Property information form and contents list sent to you by the buyer
This form has summary information about many of the things that will go into the draft contract, such as the property boundaries and any fixtures or fittings that are to be included in the sale.

Send back the property information form
Once you have made sure that this is accurate (and quickly let your solicitor know if it is not, so that it can be amended), this should be send back to the buyer's solicitor.

Receive the deeds
At some point, your solicitor will receive the title deeds from the lender. These will then be thoroughly checked to make sure that everything is in order.

Compile draft contract
Again, this is an activity that your solicitor may have got underway soon after they were appointed. The contract is a legal document that sets out the terms of the sale process. It will contain details of the property and items that are to be included in the sale, the buyers and sellers, how much it will be sold for, and the date on which the transaction will take place. The contract has two parts: Particulars of Sale and Conditions of Sale. The Particulars describe the property and details of the lease or freehold. The Conditions have information about the proposed completion date and any deposit required when contracts are exchanged.

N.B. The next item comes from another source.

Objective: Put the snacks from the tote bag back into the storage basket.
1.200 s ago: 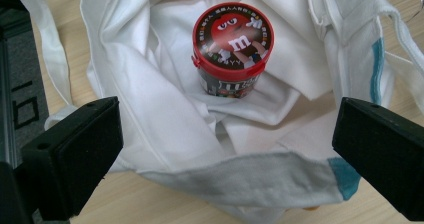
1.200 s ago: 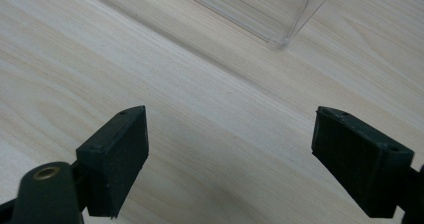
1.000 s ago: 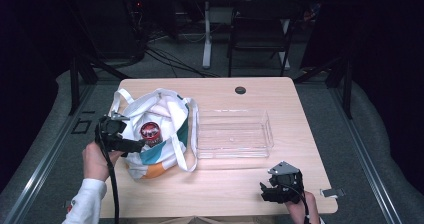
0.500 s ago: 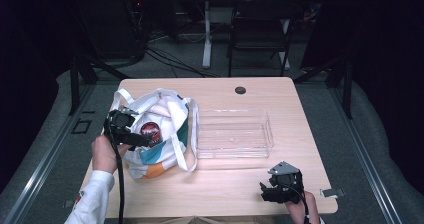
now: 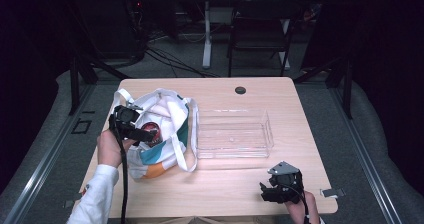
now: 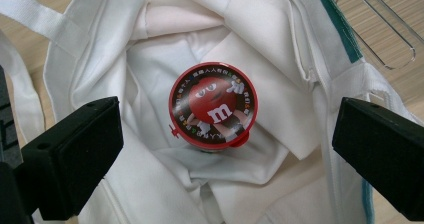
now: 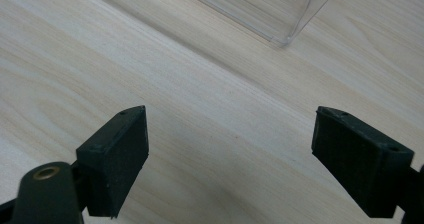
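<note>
A white tote bag [image 5: 165, 134] with teal and orange patches lies open on the left of the table. Inside it sits a round red candy tub [image 6: 213, 105] with a cartoon lid, also seen as a red spot, the tub [image 5: 153, 133], in the high view. My left gripper [image 5: 145, 133] hovers over the bag's mouth, open, its jaws wide on either side of the tub without touching it [image 6: 225, 154]. My right gripper [image 5: 272, 190] rests open near the table's front right edge, over bare wood [image 7: 230, 159]. A clear plastic tray [image 5: 232, 134] stands empty mid-table.
A small black round grommet [image 5: 240, 90] sits near the table's far edge. The tray's near corner [image 7: 285, 39] shows just ahead of my right gripper. A chair [image 5: 260, 34] and cables stand on the floor beyond the table.
My left gripper has moved right and forward from the bag's left side to over its open mouth. The right gripper has stayed still.
</note>
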Demonstrator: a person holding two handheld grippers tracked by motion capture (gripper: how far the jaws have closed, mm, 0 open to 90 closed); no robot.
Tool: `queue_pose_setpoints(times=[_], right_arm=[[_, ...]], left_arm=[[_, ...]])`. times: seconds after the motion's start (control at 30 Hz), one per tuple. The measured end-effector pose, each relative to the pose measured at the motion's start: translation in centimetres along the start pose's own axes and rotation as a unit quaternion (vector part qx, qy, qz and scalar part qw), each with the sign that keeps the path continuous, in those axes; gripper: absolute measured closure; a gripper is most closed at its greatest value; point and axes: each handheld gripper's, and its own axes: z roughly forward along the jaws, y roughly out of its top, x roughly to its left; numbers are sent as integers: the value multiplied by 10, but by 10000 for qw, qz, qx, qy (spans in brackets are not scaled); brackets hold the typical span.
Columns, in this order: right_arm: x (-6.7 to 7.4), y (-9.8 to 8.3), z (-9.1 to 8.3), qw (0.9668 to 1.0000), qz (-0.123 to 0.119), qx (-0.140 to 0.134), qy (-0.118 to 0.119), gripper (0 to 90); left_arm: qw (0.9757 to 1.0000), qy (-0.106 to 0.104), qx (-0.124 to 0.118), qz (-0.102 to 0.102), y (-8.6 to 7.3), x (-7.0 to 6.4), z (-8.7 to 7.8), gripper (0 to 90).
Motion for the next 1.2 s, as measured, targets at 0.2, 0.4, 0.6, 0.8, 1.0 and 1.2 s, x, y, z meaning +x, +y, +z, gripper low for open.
queue_pose_setpoints(times=[0.2, 0.4, 0.6, 0.8, 1.0, 1.2], right_arm=[[0, 0, 0, 10000, 3, -3, 2, 146], [0, 0, 0, 10000, 18, -19, 16, 146], [0, 0, 0, 10000, 12, -12, 8, 145], [0, 0, 0, 10000, 6, -12, 8, 146], [0, 0, 0, 10000, 7, -23, 19, 146], [0, 0, 0, 10000, 11, -29, 24, 146]], left_arm=[[10000, -27, 43, 31, 6, 0, 4, 2], [9999, -93, 46, 17, 11, 0, 9, 2], [9997, -90, 212, 1, 14, 2, 18, 2], [9987, -36, 499, 25, 15, 5, 33, 4], [9982, -2, 600, 13, 16, 6, 40, 1], [9976, 94, 687, 20, 15, 7, 47, 2]])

  • Solicitor fields enquiries from buyer's solicitor
    Whilst compiling the draft contract, your solicitor will be sent a list of pre-contract enquiries from the buyer's solicitor, in order to uncover some basic information about the property. This enquiry will ask a standard set of questions, which amongst other things is likely include:
  • What is to be included in the sale? Clarify what contents the vendor will be taking with them and what is being left behind.
  • What are the boundaries of the property? Who owns and is responsible for any perimeter hedges or fences?
  • Whether or not the property is connected to all the appropriate utilities

In the case of a leasehold:

  • Who is the managing agent?
  • Who is the freeholder?
  • Is the current owner up to date with service charge bills and ground rent?

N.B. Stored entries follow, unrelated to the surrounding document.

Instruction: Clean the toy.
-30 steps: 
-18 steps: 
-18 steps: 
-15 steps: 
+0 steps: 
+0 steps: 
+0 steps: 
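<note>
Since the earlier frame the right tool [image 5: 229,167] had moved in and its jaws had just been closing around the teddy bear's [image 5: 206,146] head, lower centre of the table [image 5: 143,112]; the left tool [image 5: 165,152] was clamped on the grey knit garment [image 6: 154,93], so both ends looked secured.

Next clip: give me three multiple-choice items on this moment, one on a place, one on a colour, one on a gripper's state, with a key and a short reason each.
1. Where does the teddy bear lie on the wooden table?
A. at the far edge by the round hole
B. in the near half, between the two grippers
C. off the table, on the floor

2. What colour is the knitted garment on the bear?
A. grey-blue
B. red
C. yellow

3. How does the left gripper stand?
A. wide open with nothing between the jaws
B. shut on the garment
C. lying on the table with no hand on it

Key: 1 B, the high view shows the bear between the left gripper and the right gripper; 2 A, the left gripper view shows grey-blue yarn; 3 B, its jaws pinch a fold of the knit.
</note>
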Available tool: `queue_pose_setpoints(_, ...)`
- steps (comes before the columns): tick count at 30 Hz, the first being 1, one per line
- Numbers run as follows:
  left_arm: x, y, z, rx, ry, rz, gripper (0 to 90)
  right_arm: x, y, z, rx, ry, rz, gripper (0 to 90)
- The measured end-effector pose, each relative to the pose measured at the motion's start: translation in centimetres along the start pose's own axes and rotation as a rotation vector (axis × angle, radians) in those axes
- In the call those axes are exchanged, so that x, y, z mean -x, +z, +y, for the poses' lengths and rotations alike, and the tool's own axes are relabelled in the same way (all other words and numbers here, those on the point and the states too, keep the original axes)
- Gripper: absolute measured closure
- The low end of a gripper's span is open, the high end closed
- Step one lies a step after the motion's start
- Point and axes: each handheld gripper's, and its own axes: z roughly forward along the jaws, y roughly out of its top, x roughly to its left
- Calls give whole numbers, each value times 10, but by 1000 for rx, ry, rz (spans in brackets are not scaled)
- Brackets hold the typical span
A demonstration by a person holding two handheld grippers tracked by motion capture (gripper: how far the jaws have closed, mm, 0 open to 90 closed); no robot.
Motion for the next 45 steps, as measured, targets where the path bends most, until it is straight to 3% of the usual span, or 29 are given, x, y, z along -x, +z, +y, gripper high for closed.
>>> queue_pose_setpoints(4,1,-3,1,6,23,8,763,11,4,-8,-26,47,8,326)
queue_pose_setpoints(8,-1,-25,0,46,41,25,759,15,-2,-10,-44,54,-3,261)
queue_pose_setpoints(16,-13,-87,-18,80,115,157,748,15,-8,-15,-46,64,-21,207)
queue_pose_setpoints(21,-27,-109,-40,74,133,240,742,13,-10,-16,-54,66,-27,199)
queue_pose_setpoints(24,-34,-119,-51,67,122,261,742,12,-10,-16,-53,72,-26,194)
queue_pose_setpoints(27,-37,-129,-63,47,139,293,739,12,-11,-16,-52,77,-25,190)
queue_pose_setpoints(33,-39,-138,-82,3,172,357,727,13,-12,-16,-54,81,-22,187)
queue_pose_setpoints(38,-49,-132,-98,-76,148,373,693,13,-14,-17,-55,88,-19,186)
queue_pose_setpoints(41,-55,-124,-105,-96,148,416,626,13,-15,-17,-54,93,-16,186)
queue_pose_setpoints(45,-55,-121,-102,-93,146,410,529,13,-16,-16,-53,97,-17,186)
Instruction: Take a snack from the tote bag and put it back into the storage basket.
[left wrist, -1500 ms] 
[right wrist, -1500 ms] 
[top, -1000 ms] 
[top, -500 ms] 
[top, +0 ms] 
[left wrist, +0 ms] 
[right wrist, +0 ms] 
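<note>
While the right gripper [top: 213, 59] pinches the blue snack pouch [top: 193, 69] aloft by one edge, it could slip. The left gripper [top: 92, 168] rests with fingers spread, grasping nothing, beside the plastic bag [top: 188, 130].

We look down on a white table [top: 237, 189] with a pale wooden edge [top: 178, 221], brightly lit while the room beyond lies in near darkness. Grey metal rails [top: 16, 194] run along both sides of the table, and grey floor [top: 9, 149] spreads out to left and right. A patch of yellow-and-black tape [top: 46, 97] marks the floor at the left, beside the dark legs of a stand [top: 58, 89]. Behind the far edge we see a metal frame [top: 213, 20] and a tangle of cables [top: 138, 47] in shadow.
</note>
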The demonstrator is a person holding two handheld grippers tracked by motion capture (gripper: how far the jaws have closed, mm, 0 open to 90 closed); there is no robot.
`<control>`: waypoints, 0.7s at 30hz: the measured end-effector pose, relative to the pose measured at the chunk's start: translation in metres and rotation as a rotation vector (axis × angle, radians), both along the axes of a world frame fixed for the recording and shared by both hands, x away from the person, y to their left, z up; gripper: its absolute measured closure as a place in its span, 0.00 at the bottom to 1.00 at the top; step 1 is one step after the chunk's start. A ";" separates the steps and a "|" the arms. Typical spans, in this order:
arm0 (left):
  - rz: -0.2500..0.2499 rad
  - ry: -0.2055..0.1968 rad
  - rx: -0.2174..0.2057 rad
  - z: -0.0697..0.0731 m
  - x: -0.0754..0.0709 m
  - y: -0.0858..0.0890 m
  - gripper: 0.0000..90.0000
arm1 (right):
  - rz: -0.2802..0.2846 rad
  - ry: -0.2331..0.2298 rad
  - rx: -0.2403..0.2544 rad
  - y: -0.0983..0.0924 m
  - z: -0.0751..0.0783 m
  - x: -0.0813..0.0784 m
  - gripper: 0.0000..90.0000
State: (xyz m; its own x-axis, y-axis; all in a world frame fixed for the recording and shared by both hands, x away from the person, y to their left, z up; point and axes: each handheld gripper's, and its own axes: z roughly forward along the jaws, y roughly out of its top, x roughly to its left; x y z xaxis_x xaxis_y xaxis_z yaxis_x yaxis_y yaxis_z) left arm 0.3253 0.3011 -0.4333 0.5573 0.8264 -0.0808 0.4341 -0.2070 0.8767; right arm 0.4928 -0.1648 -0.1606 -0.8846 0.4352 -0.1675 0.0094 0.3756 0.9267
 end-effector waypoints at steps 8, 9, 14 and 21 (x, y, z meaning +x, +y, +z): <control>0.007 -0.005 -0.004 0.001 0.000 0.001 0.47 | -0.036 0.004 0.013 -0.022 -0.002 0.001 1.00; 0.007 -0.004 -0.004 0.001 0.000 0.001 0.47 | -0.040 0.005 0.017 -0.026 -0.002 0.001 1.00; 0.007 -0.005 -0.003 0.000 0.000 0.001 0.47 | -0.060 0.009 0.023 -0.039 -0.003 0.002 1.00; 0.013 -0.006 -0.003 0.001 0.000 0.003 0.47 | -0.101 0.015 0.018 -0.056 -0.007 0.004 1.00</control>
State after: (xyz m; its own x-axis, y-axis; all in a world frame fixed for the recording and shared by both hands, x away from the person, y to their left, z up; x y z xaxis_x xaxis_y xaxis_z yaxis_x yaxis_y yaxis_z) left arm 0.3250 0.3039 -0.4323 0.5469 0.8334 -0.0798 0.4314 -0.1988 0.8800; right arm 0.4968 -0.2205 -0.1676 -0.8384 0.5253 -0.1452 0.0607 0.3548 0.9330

Draft contract and other documentation sent to buyer's solicitor
The draft contract cannot be completed until after your solicitor has received the title deeds from the lender, as it is drawn up using certain information from the deeds of the property. It is not a standard contract and is likely to change or clarify in detail quite considerably over the course of the coming weeks, as a result of contract tennis between the two solicitors involved.

Solicitors negotiate and agree completion date
The completion date may be anything from the same day as the exchange to several months later, depending on the circumstances of the sale.

Although many people arrange for a simultaneous exchange and completion, whereby contracts are exchanged and keys picked up on the same day, this is not always possible. If the buyer and seller are part of a longer chain, then it can be quite difficult to arrange a completion date that is going to suit all parties. Your solicitor should co-ordinate this with the estate agent and the seller's solicitor.

Solicitors agree and acknowledge draft contract
Once all the details are agreeable to both parties, the two solicitors exchange letters of acknowledgement, indicating that they are ready to proceed.

Draft contract sent to you for approval
The draft contract is then sent to you for rubber-stamping. Unless you are familiar with complex legal documents, you may well not fully understand the contract, but you should try to read it anyway.

Approve the draft contract
Once both parties are satisfied that all the details of the draft contract are accurate, and your solicitor has made sure that there is nothing that should reasonably either preclude the seller from buying, or warrant your withdrawal from the sale, then the draft contract is approved and sent to both parties for signature.

Contract sent to you for signing
Which you then do…

Sign the contract and send back to solicitor ready for exchange
…Once you have signed it, you should immediately return it to your solicitor.

Parties agree readiness to exchange
You are then ready to exchange contracts and move onwards towards completion of the sale.